> _Exercise_
Lines below that include "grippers" are the answer; copy each one.

> _Task inputs_

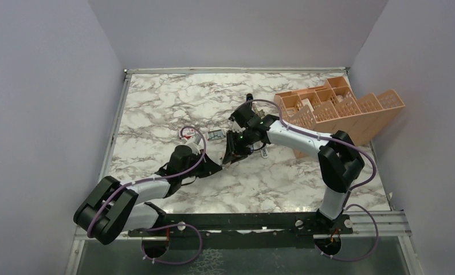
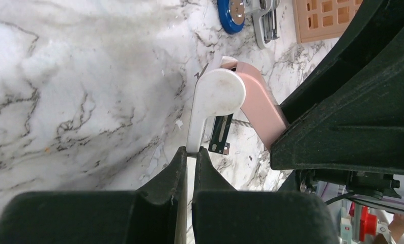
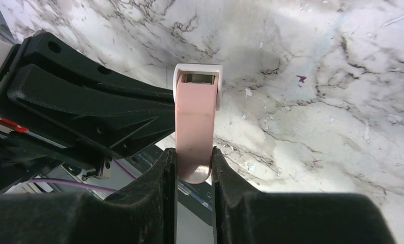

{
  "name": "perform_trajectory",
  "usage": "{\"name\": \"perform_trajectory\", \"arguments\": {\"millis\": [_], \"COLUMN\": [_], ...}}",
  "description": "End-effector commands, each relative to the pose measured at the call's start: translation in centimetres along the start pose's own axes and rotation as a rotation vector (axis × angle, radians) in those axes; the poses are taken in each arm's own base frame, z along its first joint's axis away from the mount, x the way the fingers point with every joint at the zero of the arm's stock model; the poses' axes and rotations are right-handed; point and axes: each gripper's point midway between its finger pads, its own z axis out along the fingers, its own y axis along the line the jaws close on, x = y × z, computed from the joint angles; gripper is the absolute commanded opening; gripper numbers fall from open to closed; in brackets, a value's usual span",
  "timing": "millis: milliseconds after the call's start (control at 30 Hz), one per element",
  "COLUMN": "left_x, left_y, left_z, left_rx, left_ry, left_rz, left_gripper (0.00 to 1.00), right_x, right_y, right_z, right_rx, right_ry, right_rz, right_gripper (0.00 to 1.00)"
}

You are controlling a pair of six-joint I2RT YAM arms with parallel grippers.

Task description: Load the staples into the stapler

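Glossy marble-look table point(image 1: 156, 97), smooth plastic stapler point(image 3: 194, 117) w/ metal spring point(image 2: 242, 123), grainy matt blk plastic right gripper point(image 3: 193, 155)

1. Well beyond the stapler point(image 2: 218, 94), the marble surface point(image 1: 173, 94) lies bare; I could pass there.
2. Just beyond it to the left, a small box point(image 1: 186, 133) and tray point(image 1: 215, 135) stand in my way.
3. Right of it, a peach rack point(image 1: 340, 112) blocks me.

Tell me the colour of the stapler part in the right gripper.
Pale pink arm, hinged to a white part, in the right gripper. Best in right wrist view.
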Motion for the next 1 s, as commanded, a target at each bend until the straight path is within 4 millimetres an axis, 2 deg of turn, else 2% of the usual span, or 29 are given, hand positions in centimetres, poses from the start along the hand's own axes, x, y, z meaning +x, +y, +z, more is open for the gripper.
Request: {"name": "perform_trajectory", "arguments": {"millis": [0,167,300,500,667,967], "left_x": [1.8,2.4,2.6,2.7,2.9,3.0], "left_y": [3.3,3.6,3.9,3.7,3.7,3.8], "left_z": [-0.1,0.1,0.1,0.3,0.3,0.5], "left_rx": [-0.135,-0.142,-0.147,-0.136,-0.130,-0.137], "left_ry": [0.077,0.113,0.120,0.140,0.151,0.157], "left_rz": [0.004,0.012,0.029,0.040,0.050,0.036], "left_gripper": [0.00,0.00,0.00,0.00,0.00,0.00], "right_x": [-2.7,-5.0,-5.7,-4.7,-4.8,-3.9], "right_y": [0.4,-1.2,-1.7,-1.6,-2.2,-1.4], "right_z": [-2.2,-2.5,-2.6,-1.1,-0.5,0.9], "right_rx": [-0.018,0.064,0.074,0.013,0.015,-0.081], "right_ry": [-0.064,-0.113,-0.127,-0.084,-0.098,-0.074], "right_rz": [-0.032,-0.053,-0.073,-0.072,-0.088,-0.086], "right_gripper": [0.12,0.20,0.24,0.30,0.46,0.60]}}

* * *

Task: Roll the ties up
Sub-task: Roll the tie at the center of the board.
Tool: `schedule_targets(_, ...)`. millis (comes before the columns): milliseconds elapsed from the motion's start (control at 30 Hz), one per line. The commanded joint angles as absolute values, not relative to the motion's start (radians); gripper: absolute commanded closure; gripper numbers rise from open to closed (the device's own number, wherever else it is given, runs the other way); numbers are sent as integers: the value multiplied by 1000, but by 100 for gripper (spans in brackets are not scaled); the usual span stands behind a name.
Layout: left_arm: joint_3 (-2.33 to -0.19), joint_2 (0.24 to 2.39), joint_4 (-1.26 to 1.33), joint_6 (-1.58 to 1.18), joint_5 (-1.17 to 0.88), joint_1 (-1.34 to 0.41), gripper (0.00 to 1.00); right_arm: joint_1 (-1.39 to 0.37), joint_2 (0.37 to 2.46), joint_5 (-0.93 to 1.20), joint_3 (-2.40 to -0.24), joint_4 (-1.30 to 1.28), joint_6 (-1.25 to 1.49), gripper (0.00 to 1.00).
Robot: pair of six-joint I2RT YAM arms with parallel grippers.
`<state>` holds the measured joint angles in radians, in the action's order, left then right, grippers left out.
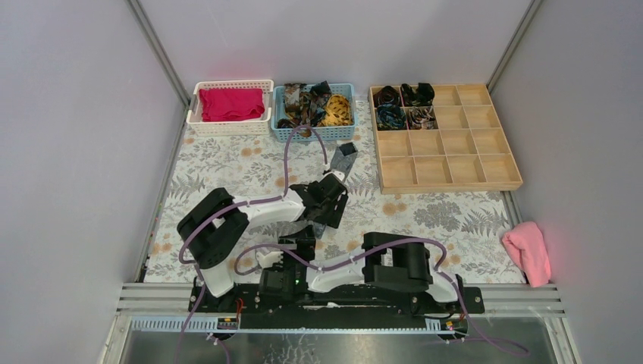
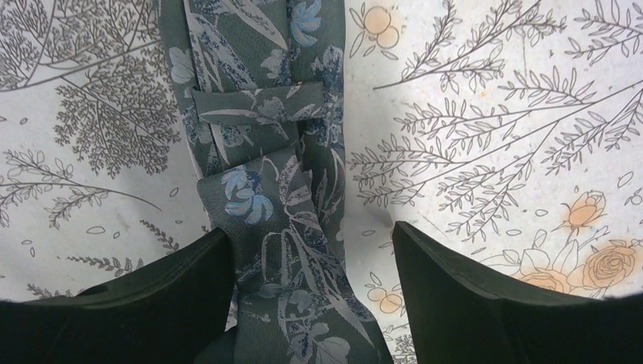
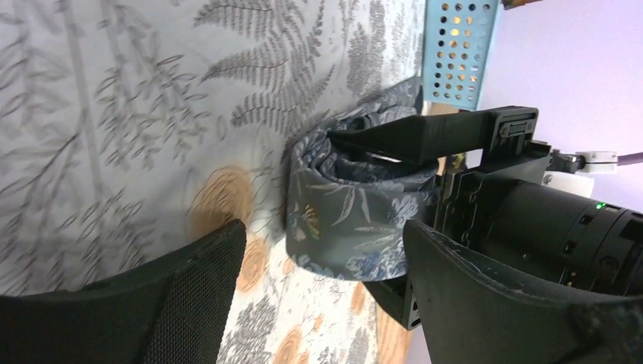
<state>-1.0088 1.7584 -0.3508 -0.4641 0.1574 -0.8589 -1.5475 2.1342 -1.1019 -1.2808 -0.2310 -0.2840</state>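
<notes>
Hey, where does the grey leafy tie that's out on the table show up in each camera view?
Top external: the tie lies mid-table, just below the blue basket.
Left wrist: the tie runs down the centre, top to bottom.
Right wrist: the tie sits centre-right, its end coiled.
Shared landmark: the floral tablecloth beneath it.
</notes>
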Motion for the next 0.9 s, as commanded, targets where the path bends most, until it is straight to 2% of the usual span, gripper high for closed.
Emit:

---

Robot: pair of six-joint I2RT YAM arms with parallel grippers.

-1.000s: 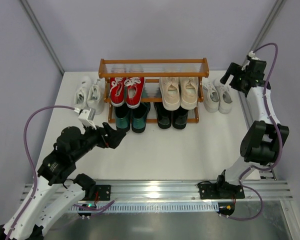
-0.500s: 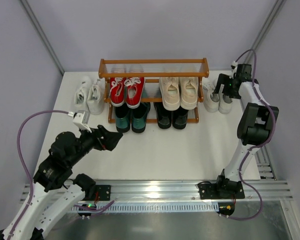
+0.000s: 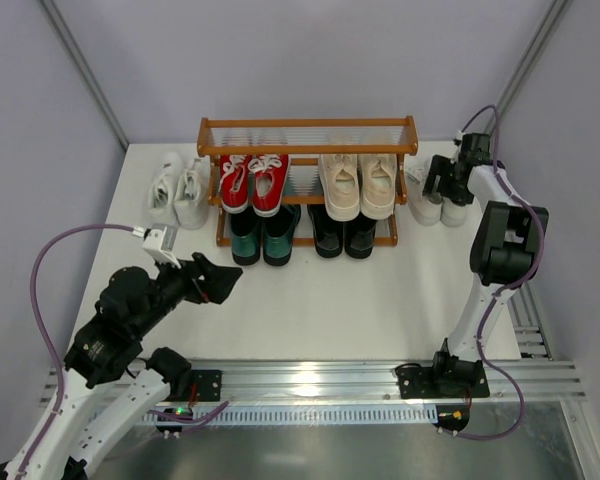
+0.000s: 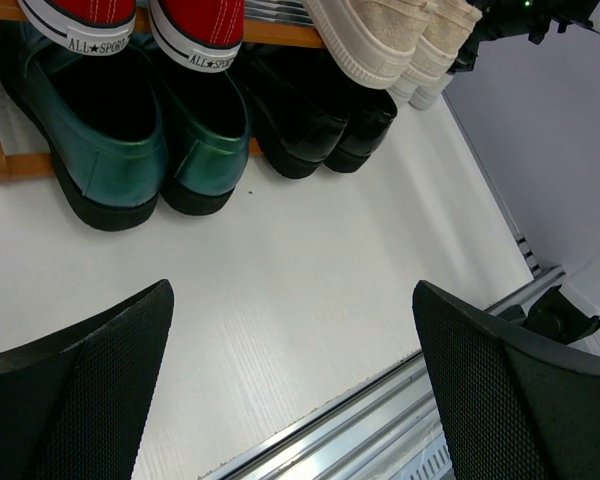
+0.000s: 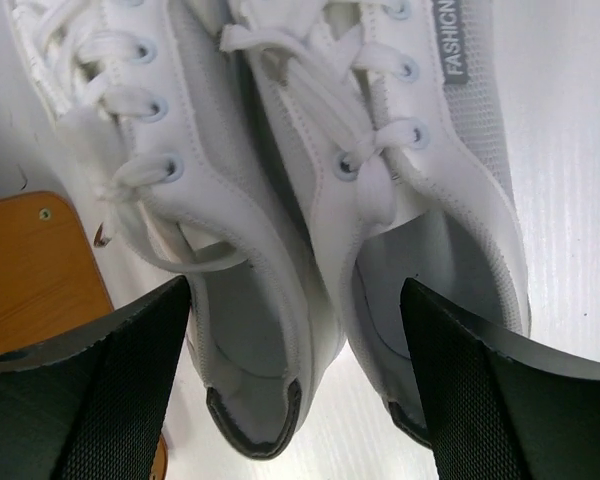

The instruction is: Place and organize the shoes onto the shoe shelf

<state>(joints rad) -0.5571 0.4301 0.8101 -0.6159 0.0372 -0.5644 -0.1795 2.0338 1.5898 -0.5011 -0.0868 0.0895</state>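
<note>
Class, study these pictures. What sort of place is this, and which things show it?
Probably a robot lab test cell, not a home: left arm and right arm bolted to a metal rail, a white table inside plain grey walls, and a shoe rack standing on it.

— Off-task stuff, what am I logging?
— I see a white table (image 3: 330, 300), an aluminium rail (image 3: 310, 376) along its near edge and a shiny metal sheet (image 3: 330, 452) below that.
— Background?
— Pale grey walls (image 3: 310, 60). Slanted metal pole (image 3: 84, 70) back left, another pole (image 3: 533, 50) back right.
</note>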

> _Solution for this problem_
You are controlling a pair of six-joint I2RT YAM arms with parallel grippers.
Robot: pair of six-joint I2RT YAM arms with parallel grippers.
`<state>` holds the measured joint angles in radians, in the action's order, left then right, grippers left out.
Robot: pair of six-joint I2RT YAM arms with parallel grippers.

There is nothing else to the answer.